Lattice Instability Drives Formation of Protofilament Clusters at the Microtubule Plus End Tips

Microtubules (MTs) are dynamic cytoskeletal filaments composed of α- and β-tubulin protein dimers. They are crucial for maintaining cell structure, facilitating intracellular transport, and ensuring proper chromosome segregation among other things. These biological functions are influenced by the dynamic instability of the MT plus-end tip. Recent work has challenged traditional models in which GTP (guanosine-5'-triphosphate) hydrolysis directly regulates microtubule lattice stability.
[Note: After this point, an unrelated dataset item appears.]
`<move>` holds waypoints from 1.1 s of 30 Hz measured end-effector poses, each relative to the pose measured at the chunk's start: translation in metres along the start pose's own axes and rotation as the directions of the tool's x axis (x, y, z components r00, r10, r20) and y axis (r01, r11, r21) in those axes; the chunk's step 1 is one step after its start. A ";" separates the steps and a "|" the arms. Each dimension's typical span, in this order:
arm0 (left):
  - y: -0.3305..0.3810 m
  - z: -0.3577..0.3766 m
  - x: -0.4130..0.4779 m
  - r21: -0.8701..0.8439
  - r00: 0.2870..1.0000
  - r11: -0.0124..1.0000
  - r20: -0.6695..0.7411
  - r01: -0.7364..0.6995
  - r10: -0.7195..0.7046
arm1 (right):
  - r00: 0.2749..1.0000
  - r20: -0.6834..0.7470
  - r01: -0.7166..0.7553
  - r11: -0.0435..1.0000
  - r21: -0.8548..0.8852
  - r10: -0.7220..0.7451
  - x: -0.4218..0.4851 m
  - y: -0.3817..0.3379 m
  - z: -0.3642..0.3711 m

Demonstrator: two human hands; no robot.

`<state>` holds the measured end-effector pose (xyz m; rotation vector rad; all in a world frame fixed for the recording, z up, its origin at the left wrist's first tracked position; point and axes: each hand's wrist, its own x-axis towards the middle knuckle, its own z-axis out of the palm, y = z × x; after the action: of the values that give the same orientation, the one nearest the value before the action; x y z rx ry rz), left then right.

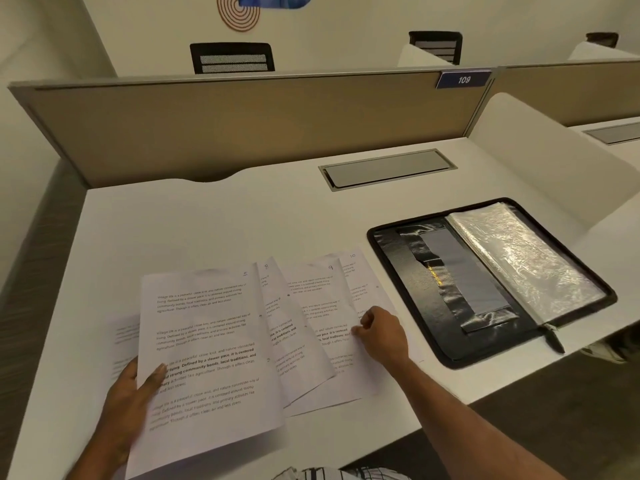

To explore these notions further, in this work, we have constructed, from bottom up, a relatively high resolution coarse-grained (CG) molecular dynamics (MD) model for tubulins with 20 CG sites per tubulin monomer and then performed extensive CG MD simulations on MT lattices with 8 and 40 layers of heterodimers. Our findings demonstrate that, independent of nucleotide state, MT plus-end tips can form distinct, similarly curved protofilament (PF) clusters. These clusters are stable up to tens of microseconds of CG MD simulation time during spontaneous outward bending relaxation, and their formation is driven by an intrinsic thermodynamic instability of the MT lattice. Such lattice instability accumulates in longer microtubules and further facilitates protofilament cluster formation with outward bending relaxation; however, in longer MTs the lattice instability can also be released via lattice curvature and in-lattice twisting. Our systematic parametrization of the CG forcefield from atomic scale interactions also confirms weakened lateral interactions in GDP-MTs, which lead to faster bending relaxation and the formation of more PF clusters in both 8-layer and 40-layer GDP-bound MT lattices. A comprehensive all-atom MD analysis reveals that the formation of PF clusters is initiated by relaxation in the longitudinal interactions and later stabilized by relaxation in the lateral interactions. Our findings highlight the critical role of lattice instability in microtubule dynamics and offer new insight on the behavior of MT plus-end tips.